SUMMARY OF THE INVENTION
[0017] The present invention is set forth and characterized in the
independent claim, while the dependent claims describe other
characteristics of the invention or variants to the main inventive
idea.
[0018] In accordance with the above purpose, a blade according to
the present invention is used for the silk-screen printing of one
or more print tracks on substrates by means of a print material
able to be deposited through a net below.
[0019] The blade according to the invention comprises a print
extremity to print the print material and a supporting structure
able to support the print extremity.
[0020] The supporting structure comprises a fixed support frame and
a slider mobile with respect to the support frame, which positions
the print extremity at least with respect to the net below.
[0021] The blade also comprises actuation means able to determine
the movement of the slider with respect to the support frame.
[0022] According to one feature of the present invention, the
actuation means comprise a linear actuator of the voice coil
type.
[0023] The use of a linear actuator of the voice coil type is
advantageous in that it allows a simpler, more precise and reliable
control of the movement, which is particularly useful in the
application to silk-screen printing as here.
[0024] The present invention therefore allows a regulation and fine
control of the operativeness of the blade, in particular the
pressure or force that is exerted by the blade on the net and of
the printing conditions, preventing the disturbances due to
switching that are typical of the state of the art.
[0025] According to one form of embodiment, the invention uses a
voice coil actuator to control the movement of the printing head
and the relative print net in the direction or axis Z,
conventionally identified as the axis orthogonal, generally
vertical, to a plane, identified as XY, parallel to the plane on
which the net lies, generally horizontal in a printing head.
[0026] According to one form of embodiment, the voice coil linear
actuator comprises a plurality of permanent magnets able to
generate a desired constant magnetic field, and a single electric
coil able to be fed by electric current that interacts with said
magnetic field in order to generate a magnetic force that allows
the reciprocal movement of the slider and the support frame.
[0027] According to one embodiment of the present invention, a
system controller is provided to regulate the intensity of electric
current circulating in the electric coil, according to the desired
position that the print extremity is to assume and/or the desired
pressure or force with which said print extremity has to act on the
net.
[0028] According to one form of embodiment, the system controller
comprises memorization means in which an electronic map is
memorized of determinate values of intensity of the electric
current circulating in the electric coil at least according to the
possible reciprocal positions of the magnets and coils and hence
between the support frame and the slider.
[0029] The use of an electronic map of the position of the electric
coil with respect to the magnets is advantageous since it allows to
obtain precision positioning and the progressive movement
toward/away from the net, and control of the pressure operating on
the net.
[0030] In particular, in this way it is possible to define a
plurality of print modes for the printing operation, each with a
desired printing position and pressure/force.
[0031] For example, when the electric coil is in a position distant
from the magnets, it is possible to compensate the greater force of
attraction required by increasing the intensity of current
circulating in the electric coil.
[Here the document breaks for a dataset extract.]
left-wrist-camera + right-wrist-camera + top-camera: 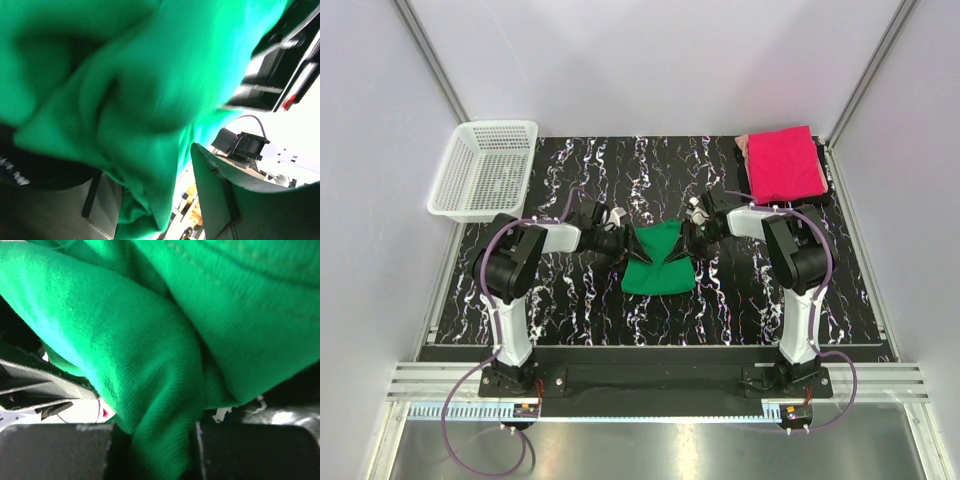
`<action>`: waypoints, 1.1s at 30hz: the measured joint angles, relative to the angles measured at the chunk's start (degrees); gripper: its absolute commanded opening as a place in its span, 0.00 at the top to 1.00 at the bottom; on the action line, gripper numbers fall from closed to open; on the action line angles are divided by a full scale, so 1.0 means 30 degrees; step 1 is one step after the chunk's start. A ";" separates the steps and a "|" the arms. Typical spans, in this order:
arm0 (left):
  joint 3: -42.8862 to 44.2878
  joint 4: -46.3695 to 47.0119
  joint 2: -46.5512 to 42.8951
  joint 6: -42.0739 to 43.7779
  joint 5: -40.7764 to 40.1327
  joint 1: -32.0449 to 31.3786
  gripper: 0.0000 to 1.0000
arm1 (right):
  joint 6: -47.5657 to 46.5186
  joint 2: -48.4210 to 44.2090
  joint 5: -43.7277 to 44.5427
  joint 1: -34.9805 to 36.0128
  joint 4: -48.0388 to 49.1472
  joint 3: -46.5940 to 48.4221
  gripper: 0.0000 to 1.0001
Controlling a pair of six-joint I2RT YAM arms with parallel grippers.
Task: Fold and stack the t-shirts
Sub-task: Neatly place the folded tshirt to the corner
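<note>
The green t-shirt (658,268) hangs bunched over the middle of the table, drawn up between my two grippers. My left gripper (623,245) is at the shirt's left edge. In the left wrist view the green t-shirt (150,90) drapes against one side of the left gripper (150,200), and a bright gap separates it from the other finger (235,200). My right gripper (695,232) is at the shirt's right edge. In the right wrist view the right gripper (157,445) pinches a fold of the green t-shirt (150,365). The pink t-shirt (782,163) lies folded at the back right.
A white mesh basket (485,165) stands at the back left corner. The black marbled table (570,300) is bounded by white walls on three sides. Both arm bases sit at the near edge.
</note>
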 measured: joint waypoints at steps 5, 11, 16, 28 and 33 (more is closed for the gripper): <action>-0.0561 0.0073 -0.0452 0.0131 -0.0175 0.0240 0.39 | -0.0765 0.0605 0.0962 -0.0437 -0.1122 0.1785 1.00; -0.1137 0.0291 -0.0903 0.0328 -0.0262 0.0342 0.39 | -0.1894 0.1443 0.2871 -0.1326 -0.2914 0.4699 1.00; -0.1311 0.0342 -0.1064 0.0430 -0.0335 0.0342 0.39 | -0.2761 0.2098 0.4116 -0.1668 -0.4721 0.7118 1.00; -0.1450 0.0335 -0.1158 0.0459 -0.0342 0.0357 0.40 | -0.4721 0.4561 0.5435 -0.2579 -0.9420 1.3675 1.00; -0.1450 0.0335 -0.1158 0.0466 -0.0335 0.0357 0.40 | -0.4983 0.4947 0.5719 -0.3330 -1.1060 1.5664 1.00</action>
Or, for a given position, it is
possible to selectively apply a desired printing pressure, or a
desired printing pressure profile or development in the course of
the printing operation.
[0032] According to a variant, the magnets are attached to said
support frame and the electric coil is attached to the slider.
Consequently, in this case the magnetic field acting on the
electric coil draws the slider into movement.
[0033] One particularity of the invention is that, when no power is
applied, and hence with no current circulating in the electric
coil, the blade descends downward due to gravity and the voice coil
motor works by holding it in the raised position. This has the
advantage that the weight of the blade is used to determine the
pressure in a desired way on the net.
[0034] In an alternative embodiment, the magnets are attached to
the slider and the electric coil is attached to the support
frame.
[0035] According to a variant embodiment, the blade comprises a
rocker arm connection plate that supports the print extremity.
[0036] The rocker arm plate is attached to a lower connection end
of the slider by means of a pivoting element able to allow a
desired oscillation of the print extremity around a pivoting
axis.
[0037] According to said variant embodiment, the blade also
comprises micrometric regulation means, associated with the frame,
to regulate the oscillation of the print extremity.
[0038] The micrometric regulation means, according to a variant,
comprise linear actuation means able to be activated to act on
peripheral ends of the rocker arm plate in order to selectively
regulate the amplitude of the oscillation and the angular play of
the print extremity around the pivoting axis.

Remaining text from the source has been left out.